◆ **What the exercise asks**:
Scan the data below and copy each line where "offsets" occurs.

(Stored entries)
====================

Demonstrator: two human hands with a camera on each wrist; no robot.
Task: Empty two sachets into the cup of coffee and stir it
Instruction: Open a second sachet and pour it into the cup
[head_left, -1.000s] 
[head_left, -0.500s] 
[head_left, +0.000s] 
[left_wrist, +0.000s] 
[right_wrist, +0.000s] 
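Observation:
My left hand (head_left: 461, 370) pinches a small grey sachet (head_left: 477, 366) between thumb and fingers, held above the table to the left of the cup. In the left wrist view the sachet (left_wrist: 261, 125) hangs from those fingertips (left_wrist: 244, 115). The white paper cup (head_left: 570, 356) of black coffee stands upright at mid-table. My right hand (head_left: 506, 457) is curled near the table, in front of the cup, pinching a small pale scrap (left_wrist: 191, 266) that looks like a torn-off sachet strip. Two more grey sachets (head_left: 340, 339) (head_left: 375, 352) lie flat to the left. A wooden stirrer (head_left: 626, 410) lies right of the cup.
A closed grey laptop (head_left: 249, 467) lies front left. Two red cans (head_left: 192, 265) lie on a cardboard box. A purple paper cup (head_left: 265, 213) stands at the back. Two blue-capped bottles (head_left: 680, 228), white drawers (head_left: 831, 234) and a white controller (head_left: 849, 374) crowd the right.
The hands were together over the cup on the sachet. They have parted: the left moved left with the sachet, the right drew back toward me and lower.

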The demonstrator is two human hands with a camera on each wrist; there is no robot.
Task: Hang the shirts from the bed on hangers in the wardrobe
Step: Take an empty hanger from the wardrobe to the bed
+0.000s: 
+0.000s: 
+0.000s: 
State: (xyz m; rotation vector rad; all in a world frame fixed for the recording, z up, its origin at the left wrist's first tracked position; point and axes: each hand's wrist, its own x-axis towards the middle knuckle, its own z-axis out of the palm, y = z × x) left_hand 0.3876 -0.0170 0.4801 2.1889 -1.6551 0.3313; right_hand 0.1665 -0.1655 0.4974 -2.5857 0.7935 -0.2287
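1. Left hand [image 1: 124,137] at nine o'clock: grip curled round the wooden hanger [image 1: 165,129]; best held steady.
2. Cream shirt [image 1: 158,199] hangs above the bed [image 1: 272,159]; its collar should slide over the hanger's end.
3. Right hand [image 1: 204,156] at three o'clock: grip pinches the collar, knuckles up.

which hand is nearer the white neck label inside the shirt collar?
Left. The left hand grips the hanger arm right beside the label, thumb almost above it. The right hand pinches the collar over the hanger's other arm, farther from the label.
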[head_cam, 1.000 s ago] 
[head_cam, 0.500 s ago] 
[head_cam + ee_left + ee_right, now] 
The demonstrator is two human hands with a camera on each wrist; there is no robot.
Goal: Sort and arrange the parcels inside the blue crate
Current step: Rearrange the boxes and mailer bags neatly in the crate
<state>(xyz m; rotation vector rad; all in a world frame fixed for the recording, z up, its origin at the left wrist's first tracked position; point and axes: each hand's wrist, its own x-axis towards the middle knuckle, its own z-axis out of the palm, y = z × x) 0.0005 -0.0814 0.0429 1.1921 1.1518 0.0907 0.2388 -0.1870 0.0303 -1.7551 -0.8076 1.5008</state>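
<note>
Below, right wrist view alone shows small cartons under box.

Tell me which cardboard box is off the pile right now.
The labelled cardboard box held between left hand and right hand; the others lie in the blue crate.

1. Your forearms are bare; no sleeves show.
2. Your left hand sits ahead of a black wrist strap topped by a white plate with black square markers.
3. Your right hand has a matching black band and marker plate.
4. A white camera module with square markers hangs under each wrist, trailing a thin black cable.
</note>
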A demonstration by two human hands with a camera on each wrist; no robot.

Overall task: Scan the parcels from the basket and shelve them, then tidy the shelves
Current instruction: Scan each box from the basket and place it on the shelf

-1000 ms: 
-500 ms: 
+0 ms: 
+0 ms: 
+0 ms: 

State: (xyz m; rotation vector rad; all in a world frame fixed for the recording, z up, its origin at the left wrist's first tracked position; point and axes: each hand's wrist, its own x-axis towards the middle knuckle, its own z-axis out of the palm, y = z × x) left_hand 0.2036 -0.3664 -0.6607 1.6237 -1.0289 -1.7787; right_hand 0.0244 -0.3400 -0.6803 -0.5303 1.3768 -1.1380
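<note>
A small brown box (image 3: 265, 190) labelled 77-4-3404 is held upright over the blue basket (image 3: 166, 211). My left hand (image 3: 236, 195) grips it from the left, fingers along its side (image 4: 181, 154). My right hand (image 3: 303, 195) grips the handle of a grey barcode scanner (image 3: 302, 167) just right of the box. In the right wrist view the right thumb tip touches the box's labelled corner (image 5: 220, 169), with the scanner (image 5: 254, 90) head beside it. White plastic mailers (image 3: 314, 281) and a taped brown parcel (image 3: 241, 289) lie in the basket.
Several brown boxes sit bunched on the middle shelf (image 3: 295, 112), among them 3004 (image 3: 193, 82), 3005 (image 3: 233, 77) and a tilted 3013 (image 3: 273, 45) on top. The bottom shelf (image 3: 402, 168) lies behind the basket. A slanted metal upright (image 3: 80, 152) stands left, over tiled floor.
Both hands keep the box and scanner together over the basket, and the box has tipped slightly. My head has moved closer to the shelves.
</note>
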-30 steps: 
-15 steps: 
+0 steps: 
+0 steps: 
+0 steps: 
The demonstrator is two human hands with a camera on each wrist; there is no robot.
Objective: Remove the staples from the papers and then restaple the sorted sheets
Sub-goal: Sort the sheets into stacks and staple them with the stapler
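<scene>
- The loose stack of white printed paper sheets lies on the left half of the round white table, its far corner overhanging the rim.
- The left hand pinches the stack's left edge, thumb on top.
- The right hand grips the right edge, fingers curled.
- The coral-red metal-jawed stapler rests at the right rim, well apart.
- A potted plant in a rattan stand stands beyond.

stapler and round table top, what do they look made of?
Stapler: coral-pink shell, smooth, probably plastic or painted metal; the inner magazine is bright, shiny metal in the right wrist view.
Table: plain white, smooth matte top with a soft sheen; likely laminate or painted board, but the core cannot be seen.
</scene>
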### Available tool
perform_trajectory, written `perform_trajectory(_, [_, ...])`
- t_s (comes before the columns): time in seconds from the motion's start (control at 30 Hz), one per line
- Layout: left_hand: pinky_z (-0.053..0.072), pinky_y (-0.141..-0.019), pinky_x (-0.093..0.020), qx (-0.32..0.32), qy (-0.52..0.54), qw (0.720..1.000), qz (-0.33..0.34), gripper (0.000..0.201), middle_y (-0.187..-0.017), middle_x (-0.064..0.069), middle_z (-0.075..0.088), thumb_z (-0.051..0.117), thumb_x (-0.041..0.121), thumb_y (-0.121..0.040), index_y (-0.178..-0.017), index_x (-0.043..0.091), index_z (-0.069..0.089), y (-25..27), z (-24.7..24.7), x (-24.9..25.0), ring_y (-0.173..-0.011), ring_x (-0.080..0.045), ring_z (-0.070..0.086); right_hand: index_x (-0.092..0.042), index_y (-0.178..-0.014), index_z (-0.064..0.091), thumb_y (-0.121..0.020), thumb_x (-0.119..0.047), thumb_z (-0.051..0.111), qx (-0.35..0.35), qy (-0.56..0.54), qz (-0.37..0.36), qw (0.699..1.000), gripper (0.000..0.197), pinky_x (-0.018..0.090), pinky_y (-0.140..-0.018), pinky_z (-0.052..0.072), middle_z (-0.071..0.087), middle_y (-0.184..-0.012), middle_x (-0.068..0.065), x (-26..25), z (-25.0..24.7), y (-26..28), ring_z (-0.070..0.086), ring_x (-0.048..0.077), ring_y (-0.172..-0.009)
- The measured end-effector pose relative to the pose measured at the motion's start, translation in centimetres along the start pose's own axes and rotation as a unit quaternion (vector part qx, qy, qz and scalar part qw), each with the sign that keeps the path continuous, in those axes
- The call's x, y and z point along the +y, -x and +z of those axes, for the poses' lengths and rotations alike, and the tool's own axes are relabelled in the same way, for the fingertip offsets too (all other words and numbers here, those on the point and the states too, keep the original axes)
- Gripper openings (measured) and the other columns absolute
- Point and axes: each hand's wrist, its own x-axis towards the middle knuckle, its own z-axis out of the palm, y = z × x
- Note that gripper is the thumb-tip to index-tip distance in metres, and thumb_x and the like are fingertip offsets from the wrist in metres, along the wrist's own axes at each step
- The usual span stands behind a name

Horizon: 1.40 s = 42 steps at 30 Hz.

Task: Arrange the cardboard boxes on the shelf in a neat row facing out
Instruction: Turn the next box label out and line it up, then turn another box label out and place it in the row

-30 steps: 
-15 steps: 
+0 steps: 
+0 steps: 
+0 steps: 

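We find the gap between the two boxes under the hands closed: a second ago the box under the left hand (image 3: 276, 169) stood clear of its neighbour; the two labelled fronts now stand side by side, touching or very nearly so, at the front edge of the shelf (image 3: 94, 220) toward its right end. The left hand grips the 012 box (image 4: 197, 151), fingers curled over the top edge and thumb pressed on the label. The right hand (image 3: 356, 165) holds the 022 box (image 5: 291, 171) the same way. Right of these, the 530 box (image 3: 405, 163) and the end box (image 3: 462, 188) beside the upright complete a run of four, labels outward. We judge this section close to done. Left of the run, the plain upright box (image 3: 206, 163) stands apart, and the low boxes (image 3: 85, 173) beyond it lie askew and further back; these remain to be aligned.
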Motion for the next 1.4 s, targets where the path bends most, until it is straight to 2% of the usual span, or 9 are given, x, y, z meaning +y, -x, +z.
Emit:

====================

◆ **Task answer**:
- The call's x, y and z point along the +y, -x and +z of those axes, for the poses' lengths and rotations alike, and the tool's own axes are relabelled in the same way, for the fingertip offsets too (all other words and numbers here, those on the point and the states too, keep the original axes)
- Note that gripper is the thumb-tip to index-tip distance in metres, and thumb_x and the like are fingertip offsets from the wrist in metres, along the wrist's own axes at each step

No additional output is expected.